■ INSTRUCTIONS FOR THE TASK ■
Every line from the one containing "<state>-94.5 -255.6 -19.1" through the last line below should be reproduced exactly; please include nothing else.

■ STORED DATA ■
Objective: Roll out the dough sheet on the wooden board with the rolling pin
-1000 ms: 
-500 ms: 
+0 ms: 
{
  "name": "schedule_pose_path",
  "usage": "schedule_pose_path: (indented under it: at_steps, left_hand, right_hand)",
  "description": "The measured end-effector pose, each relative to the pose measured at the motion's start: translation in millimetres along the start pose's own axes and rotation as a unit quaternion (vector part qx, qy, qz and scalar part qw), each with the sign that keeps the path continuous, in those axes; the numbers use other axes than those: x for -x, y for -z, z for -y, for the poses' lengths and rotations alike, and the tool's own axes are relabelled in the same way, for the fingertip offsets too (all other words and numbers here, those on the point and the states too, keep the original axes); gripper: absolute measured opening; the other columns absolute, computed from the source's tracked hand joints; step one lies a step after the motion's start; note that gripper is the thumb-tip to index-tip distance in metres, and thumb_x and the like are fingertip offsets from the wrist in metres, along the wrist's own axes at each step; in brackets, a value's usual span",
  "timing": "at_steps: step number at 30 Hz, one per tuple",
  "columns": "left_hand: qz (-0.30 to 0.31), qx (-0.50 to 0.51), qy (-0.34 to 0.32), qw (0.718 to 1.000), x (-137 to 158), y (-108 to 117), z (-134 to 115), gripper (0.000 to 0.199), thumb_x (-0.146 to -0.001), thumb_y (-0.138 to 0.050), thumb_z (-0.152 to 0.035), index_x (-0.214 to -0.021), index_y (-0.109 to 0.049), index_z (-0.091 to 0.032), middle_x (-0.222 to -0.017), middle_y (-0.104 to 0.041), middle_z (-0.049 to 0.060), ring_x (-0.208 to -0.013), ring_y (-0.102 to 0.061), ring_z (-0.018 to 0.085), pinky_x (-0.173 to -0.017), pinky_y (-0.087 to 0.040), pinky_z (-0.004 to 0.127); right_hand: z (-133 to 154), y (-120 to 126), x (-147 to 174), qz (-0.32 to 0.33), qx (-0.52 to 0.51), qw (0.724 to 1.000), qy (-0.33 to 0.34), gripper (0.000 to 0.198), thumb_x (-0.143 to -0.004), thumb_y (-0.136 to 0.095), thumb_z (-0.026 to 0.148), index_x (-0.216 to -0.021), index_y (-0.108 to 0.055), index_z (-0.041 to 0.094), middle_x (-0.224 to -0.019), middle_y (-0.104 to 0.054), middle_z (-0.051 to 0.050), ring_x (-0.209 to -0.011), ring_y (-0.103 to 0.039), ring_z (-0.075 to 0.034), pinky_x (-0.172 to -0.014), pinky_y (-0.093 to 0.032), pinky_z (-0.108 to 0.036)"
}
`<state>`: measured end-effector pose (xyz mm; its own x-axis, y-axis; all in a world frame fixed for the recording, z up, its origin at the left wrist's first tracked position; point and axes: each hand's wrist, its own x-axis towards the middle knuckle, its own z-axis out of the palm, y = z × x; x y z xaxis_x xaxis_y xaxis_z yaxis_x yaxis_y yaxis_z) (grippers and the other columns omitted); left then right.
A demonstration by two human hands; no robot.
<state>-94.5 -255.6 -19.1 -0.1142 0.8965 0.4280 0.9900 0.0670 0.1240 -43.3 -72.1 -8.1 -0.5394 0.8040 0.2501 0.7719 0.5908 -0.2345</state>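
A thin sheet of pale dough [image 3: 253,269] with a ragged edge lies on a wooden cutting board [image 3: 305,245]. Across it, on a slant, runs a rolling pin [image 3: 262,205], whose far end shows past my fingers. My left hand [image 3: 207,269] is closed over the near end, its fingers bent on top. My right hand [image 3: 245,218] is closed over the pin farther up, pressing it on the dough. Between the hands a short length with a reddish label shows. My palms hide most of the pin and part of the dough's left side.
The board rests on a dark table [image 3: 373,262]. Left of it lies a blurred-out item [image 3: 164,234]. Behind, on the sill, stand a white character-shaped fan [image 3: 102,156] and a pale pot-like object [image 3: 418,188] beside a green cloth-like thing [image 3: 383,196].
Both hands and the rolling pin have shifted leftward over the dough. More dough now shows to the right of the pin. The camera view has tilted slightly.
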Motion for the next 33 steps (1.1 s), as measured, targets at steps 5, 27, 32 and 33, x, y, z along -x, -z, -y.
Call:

■ EXERCISE OUTPUT ■
<state>-94.5 -255.6 -19.1 -0.1142 0.8965 0.4280 0.9900 0.0670 0.1240 -43.3 -72.1 -8.1 -0.5394 0.8040 0.2501 0.7719 0.5908 -0.2345</state>
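A thin sheet of pale dough [image 3: 253,269] with a ragged edge lies on a wooden cutting board [image 3: 305,245]. Across it, on a slant, runs a rolling pin [image 3: 262,205], whose far end shows past my fingers. My left hand [image 3: 207,269] is closed over the near end, its fingers bent on top. My right hand [image 3: 245,218] is closed over the pin farther up, pressing it on the dough. Between the hands a short length with a reddish label shows. My palms hide most of the pin and part of the dough's left side.
The board rests on a dark table [image 3: 373,262]. Left of it lies a blurred-out item [image 3: 164,234]. Behind, on the sill, stand a white character-shaped fan [image 3: 102,156] and a pale pot-like object [image 3: 418,188] beside a green cloth-like thing [image 3: 383,196].
Both hands and the rolling pin have shifted leftward over the dough. More dough now shows to the right of the pin. The camera view has tilted slightly.
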Motion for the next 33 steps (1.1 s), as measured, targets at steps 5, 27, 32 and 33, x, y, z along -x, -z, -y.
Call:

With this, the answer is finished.